Berkshire entwickelte regulierte, kapitalintensive Geschäfte. Burlington Northern Santa Fe Railroad (BNSF), das Berkshire 2009 für 38,9 Milliarden Euro kaufte, ist eines der sieben größten Eisenbahnunternehmen Nordamerikas und transportiert 17% der gesamten Fracht zwischen den Städten. Berkshire investierte stark in diesen Geschäftszweig. Außerdem besitzt BH Energy vier Kraftwerke, die Kunden in 11 Staaten im Westen/Mittleren Westen der USA beliefern, außerdem zwei Elektrizitätsunternehmen in England, zwei Interstate-Pipelines, ein Unternehmen für erneuerbare Energien und ein Immobilienunternehmen.

Berkshires Herstellungs-, Service- und Vertriebs-Zweig (MRS) umfasst alles von Süßigkeiten bis Jets. Zu den Unternehmen gehören etwa McLane, Handarbeitsbetriebe (wie das Chemieunternehmen Lubrizol, der industrielle Zulieferer Marmon, das Bodenbelags-Geschäft Shaw Industries und das Farb- und Lack-Unternehmen Benjamin Moore), Service- und Vertriebsunternehmen (inklusive NetJets, See’s Candy, Borsheim Jewelry Company, the Pampered Chef und die Oriental Trading Company), neu hinzu kam der Batteriehersteller Duracell, außerdem der Raumfahrt-Zulieferer Precision Castparts, den Berkshire 2015 für 32,7 Milliarden Euro kaufte.

In der Finanzbranche fokussiert sich das Unternehmen hauptsächlich auf das Herstellen und die Finanzierung von Eigenheimen sowie das Leasing von Fahrzeugen und Transport-Ausrüstung. Dazu gehören Clayton Homes, ULTX, XTRA und andere Leasing- und Finanzierungs-Angebote.

Der Herstellungs-, Service- und Vertriebs-Zweig fährt im Moment mehr als die Hälfte aller Gewinne des Unternehmens ein.

Quelle: UBS report

Schätzwert

Warren Buffetts Lieblingsmethode zur Einschätzung der Attraktivität eines Investments und Geschäfts ist der immanente Wert, der die Summe aller diskontierten Geldflüsse darstellt und jederzeit aus einem Unternehmen ausgegliedert werden kann.
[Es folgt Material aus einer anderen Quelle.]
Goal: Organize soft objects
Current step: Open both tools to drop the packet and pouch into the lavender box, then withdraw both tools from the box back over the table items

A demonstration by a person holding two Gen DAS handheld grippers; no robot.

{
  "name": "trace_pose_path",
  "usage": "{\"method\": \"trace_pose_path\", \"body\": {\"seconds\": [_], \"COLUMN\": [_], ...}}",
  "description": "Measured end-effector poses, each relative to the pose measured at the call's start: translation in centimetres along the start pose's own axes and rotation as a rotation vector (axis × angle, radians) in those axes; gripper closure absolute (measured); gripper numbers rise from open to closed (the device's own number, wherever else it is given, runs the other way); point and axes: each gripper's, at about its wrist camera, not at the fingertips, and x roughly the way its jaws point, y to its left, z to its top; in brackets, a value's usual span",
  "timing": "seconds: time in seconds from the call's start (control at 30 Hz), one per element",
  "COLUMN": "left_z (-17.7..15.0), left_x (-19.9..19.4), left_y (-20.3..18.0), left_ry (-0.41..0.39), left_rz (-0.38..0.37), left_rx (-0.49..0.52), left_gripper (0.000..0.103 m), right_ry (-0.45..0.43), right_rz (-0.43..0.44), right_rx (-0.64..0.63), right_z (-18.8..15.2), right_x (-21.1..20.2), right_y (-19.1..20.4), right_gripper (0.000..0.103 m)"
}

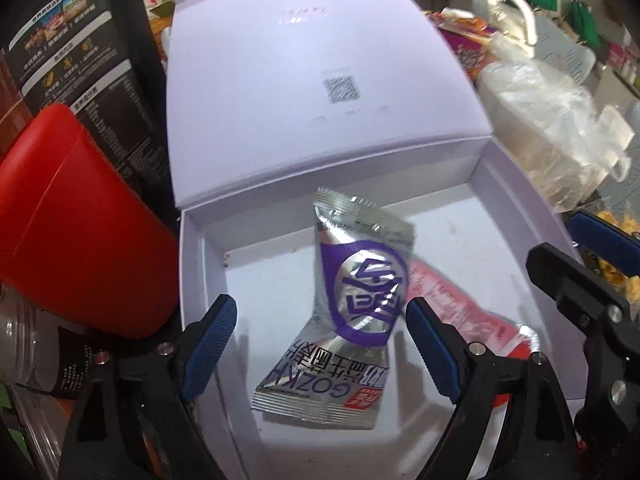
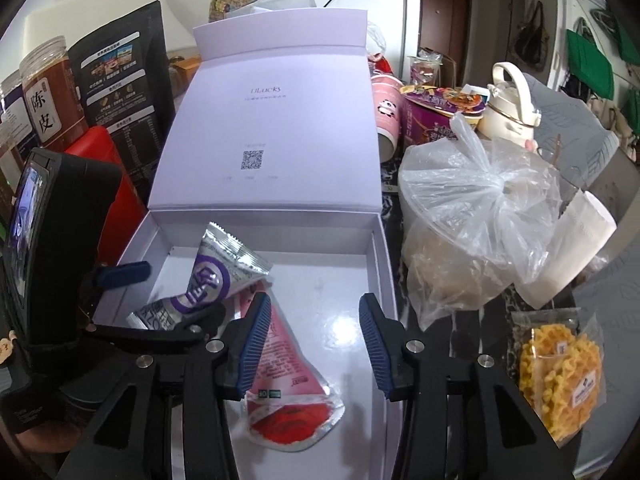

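Both grippers over white gift box [image 2: 384, 264], center frame. Left gripper [image 1: 320, 340] jaws apart, empty; silver-purple snack packet [image 1: 356, 292] lies in box btwn them, partly over pink packet [image 2: 288, 364]. Right gripper [image 2: 312, 344] also apart, empty. Risk: foil slick, crinkly, could slip or drag pink packet if regrasped; waffle snack bag [image 2: 560, 376] lower right outside box.
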Motion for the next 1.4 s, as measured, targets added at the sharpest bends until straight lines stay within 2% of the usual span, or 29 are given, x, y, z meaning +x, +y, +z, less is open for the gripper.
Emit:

Laut Whitney Tilson liegt der momentane immanente Wert bei 250.000 Euro pro Anteil, weit über dem aktuellen Anteilspreis von 192.000 Euro.

Der Buchwert ist ein weiterer Versuch, Berkshire zu schätzen, aber Berkshires immanenter Wert wurde – wie Buffett darlegte—nicht mehr richtig dargestellt, da Berkshire mehr und mehr Unternehmen aufkaufte. Eine Buchwert-Kalkulation allerdings, bietet Investoren eine Basis. Berkshire hat ein nach oben offenes Anteils-Rückkauf-Programm, das dem Management erlaubt, Anteile zurückzukaufen, sollte der Aktienpreis unter 1.2x Preis/Buch fallen.

Ergebnis: Berkshires Geschäfte haben sich über die Jahre verändert, aber es legt seinen Schwerpunkt weiterhin auf das langfristige Kapitalwachstum und den effizienten Nutzen von Kapital.